From the line below that contains "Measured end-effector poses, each" to the line that contains "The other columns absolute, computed", repeat every line exactly, both ends included, and nothing else.
------ Exercise data
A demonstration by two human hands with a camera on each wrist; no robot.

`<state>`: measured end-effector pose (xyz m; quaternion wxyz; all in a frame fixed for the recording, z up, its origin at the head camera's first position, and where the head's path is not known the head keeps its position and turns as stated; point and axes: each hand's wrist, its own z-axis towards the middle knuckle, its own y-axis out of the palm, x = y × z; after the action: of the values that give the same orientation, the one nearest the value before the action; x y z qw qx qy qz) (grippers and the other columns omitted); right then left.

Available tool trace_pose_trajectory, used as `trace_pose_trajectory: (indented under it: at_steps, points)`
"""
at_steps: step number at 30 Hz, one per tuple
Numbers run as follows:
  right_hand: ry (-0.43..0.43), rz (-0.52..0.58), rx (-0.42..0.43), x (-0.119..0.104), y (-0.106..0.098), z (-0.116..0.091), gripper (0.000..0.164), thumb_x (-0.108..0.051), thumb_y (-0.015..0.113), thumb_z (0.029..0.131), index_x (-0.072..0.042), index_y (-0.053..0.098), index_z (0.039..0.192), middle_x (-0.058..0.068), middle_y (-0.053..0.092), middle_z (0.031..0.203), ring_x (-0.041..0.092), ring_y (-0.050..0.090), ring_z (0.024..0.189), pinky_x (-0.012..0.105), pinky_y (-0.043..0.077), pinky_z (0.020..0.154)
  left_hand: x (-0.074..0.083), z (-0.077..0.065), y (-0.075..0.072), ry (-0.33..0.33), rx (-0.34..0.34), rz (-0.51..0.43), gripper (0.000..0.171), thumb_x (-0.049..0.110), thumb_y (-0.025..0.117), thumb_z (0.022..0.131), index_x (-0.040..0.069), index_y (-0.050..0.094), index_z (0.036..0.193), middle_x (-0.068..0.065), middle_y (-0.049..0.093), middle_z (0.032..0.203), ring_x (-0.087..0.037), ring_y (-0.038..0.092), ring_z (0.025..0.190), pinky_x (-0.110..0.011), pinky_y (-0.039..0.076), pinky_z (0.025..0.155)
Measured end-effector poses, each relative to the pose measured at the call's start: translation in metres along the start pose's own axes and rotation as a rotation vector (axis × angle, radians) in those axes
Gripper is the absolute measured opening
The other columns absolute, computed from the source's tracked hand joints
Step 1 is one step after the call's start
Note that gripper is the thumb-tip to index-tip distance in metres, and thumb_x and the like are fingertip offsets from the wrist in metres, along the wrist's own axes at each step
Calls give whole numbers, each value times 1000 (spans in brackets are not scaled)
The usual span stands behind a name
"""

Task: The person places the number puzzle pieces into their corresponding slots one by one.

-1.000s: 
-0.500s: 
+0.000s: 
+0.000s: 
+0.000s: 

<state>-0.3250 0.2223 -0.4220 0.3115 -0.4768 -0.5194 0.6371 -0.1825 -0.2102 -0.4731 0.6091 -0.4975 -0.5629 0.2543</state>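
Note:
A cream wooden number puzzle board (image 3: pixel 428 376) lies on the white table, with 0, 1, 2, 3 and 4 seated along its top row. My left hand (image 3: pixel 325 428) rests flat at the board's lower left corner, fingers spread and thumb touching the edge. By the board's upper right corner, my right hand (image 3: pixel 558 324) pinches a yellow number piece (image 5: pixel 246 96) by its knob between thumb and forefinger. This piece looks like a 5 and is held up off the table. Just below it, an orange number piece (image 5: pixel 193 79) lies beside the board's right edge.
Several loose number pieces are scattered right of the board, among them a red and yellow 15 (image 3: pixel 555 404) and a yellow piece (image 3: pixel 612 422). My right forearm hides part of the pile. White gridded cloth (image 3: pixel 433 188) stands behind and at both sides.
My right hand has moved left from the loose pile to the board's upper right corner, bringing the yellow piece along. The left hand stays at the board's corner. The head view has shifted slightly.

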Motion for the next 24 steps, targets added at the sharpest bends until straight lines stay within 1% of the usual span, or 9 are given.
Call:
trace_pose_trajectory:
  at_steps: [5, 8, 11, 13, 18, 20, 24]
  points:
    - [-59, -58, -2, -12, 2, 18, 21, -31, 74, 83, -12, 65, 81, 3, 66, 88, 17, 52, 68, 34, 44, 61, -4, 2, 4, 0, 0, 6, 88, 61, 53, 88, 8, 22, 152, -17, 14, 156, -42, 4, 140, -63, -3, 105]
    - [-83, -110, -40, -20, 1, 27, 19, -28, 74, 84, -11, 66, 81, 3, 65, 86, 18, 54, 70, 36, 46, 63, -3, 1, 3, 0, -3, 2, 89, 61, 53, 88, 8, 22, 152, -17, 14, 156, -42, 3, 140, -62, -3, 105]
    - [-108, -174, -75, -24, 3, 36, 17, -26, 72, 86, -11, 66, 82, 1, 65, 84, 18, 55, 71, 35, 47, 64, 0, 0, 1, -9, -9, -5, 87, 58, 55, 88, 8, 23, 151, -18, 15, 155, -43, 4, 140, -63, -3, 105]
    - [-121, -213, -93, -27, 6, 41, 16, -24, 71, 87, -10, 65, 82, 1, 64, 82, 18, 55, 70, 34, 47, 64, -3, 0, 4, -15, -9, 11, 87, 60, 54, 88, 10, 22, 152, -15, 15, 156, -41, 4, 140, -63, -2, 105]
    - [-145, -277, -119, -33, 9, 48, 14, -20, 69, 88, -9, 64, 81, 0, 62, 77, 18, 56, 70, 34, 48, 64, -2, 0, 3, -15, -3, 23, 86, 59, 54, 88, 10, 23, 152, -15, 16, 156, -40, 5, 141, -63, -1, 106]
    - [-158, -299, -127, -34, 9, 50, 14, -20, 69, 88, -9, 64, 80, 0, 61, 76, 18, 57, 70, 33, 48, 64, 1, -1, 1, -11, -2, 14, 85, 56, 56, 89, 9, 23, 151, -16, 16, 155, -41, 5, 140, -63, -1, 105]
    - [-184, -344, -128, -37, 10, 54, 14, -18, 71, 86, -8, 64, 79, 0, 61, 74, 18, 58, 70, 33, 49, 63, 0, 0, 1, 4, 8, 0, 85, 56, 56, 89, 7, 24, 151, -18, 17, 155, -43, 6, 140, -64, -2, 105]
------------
Your solution |
Measured end-effector poses, each relative to the pose measured at the call's start: translation in metres along the start pose's own axes and rotation as a rotation vector (axis × angle, radians) in those axes
Gripper is the absolute measured opening
The other columns absolute, computed from the source's tracked hand joints

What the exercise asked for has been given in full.